### What you need to do
The reply must return each line of the data exactly.

[Collection entries]

-*-

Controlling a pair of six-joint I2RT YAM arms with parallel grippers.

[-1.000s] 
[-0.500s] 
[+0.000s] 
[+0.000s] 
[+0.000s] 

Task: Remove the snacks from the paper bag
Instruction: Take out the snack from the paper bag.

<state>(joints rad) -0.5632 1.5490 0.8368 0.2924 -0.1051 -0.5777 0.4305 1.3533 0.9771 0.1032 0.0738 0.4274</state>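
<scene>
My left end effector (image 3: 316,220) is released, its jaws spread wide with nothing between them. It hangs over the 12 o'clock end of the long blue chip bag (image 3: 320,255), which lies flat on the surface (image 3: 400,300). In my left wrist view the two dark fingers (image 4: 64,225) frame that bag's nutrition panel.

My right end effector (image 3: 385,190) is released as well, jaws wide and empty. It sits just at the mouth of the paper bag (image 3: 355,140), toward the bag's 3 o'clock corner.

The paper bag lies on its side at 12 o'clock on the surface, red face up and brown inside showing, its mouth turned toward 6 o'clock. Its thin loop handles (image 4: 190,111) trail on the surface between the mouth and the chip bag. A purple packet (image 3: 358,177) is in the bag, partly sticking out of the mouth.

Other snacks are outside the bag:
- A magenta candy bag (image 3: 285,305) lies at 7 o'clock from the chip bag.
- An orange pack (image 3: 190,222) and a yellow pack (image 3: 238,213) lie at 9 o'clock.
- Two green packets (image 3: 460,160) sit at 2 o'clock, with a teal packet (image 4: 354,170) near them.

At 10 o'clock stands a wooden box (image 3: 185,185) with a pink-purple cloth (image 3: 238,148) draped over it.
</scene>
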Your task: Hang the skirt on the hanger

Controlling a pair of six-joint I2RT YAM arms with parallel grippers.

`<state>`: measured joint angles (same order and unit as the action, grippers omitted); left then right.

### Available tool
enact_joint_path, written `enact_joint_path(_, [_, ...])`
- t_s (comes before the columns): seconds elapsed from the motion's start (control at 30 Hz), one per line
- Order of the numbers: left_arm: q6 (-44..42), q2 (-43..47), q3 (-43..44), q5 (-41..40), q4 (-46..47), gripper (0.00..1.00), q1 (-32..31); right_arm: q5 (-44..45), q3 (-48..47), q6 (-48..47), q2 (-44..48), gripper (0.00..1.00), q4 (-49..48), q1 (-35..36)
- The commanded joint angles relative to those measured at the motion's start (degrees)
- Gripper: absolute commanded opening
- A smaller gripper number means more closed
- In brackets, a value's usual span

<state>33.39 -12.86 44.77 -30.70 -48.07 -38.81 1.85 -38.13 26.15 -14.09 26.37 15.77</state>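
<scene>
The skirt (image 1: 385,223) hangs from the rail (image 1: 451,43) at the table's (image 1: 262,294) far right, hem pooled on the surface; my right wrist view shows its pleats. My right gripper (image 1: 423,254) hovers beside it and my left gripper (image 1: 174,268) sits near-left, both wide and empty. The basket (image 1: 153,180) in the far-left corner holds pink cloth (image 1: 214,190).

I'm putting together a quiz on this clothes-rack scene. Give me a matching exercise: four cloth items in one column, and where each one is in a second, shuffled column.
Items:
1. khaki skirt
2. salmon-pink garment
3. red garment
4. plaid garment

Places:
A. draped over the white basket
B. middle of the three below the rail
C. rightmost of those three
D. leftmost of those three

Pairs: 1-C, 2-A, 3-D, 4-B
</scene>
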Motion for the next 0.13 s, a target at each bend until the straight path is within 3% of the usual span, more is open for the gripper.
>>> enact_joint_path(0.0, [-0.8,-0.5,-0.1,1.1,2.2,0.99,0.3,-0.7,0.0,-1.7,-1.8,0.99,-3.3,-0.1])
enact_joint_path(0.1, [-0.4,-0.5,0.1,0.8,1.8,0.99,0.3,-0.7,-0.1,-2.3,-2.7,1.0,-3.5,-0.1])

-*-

### Response for this exercise
Controlling a pair of six-joint I2RT YAM arms with parallel grippers.

[-1.000s] 
[-0.500s] 
[+0.000s] 
[+0.000s] 
[+0.000s] 

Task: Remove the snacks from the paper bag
Instruction: Take out the snack from the paper bag.

<state>(joints rad) -0.5632 1.5490 0.8368 0.2924 -0.1051 -0.5777 0.4305 1.3533 0.9771 0.1032 0.0738 0.4274</state>
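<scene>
My left end effector (image 3: 316,220) is released, its jaws spread wide with nothing between them. It hangs over the 12 o'clock end of the long blue chip bag (image 3: 320,255), which lies flat on the surface (image 3: 400,300). In my left wrist view the two dark fingers (image 4: 64,225) frame that bag's nutrition panel.

My right end effector (image 3: 385,190) is released as well, jaws wide and empty. It sits just at the mouth of the paper bag (image 3: 355,140), toward the bag's 3 o'clock corner.

The paper bag lies on its side at 12 o'clock on the surface, red face up and brown inside showing, its mouth turned toward 6 o'clock. Its thin loop handles (image 4: 190,111) trail on the surface between the mouth and the chip bag. A purple packet (image 3: 358,177) is in the bag, partly sticking out of the mouth.

Other snacks are outside the bag:
- A magenta candy bag (image 3: 285,305) lies at 7 o'clock from the chip bag.
- An orange pack (image 3: 190,222) and a yellow pack (image 3: 238,213) lie at 9 o'clock.
- Two green packets (image 3: 460,160) sit at 2 o'clock, with a teal packet (image 4: 354,170) near them.

At 10 o'clock stands a wooden box (image 3: 185,185) with a pink-purple cloth (image 3: 238,148) draped over it.
</scene>
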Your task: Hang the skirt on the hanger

Controlling a pair of six-joint I2RT YAM arms with parallel grippers.

`<state>`: measured joint angles (same order and unit as the action, grippers omitted); left then right.

### Available tool
enact_joint_path, written `enact_joint_path(_, [_, ...])`
- t_s (comes before the columns): seconds elapsed from the motion's start (control at 30 Hz), one per line
- Order of the numbers: left_arm: q6 (-44..42), q2 (-43..47), q3 (-43..44), q5 (-41..40), q4 (-46..47), gripper (0.00..1.00), q1 (-32..31); right_arm: q5 (-44..45), q3 (-48..47), q6 (-48..47), q2 (-44..48), gripper (0.00..1.00), q4 (-49..48), q1 (-35..36)
- The commanded joint angles relative to those measured at the motion's start (degrees)
- Gripper: absolute commanded opening
- A smaller gripper number means more closed
- In brackets, a value's usual span

<state>33.39 -12.86 44.77 -30.70 -48.07 -38.81 1.85 -38.13 26.15 -14.09 26.37 15.77</state>
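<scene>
The skirt (image 1: 385,223) hangs from the rail (image 1: 451,43) at the table's (image 1: 262,294) far right, hem pooled on the surface; my right wrist view shows its pleats. My right gripper (image 1: 423,254) hovers beside it and my left gripper (image 1: 174,268) sits near-left, both wide and empty. The basket (image 1: 153,180) in the far-left corner holds pink cloth (image 1: 214,190).

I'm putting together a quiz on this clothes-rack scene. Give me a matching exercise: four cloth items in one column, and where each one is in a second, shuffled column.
Items:
1. khaki skirt
2. salmon-pink garment
3. red garment
4. plaid garment

Places:
A. draped over the white basket
B. middle of the three below the rail
C. rightmost of those three
D. leftmost of those three

Pairs: 1-C, 2-A, 3-D, 4-B
</scene>
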Motion for the next 0.13 s, a target at each bend until the straight path is within 3% of the usual span, more is open for the gripper.
>>> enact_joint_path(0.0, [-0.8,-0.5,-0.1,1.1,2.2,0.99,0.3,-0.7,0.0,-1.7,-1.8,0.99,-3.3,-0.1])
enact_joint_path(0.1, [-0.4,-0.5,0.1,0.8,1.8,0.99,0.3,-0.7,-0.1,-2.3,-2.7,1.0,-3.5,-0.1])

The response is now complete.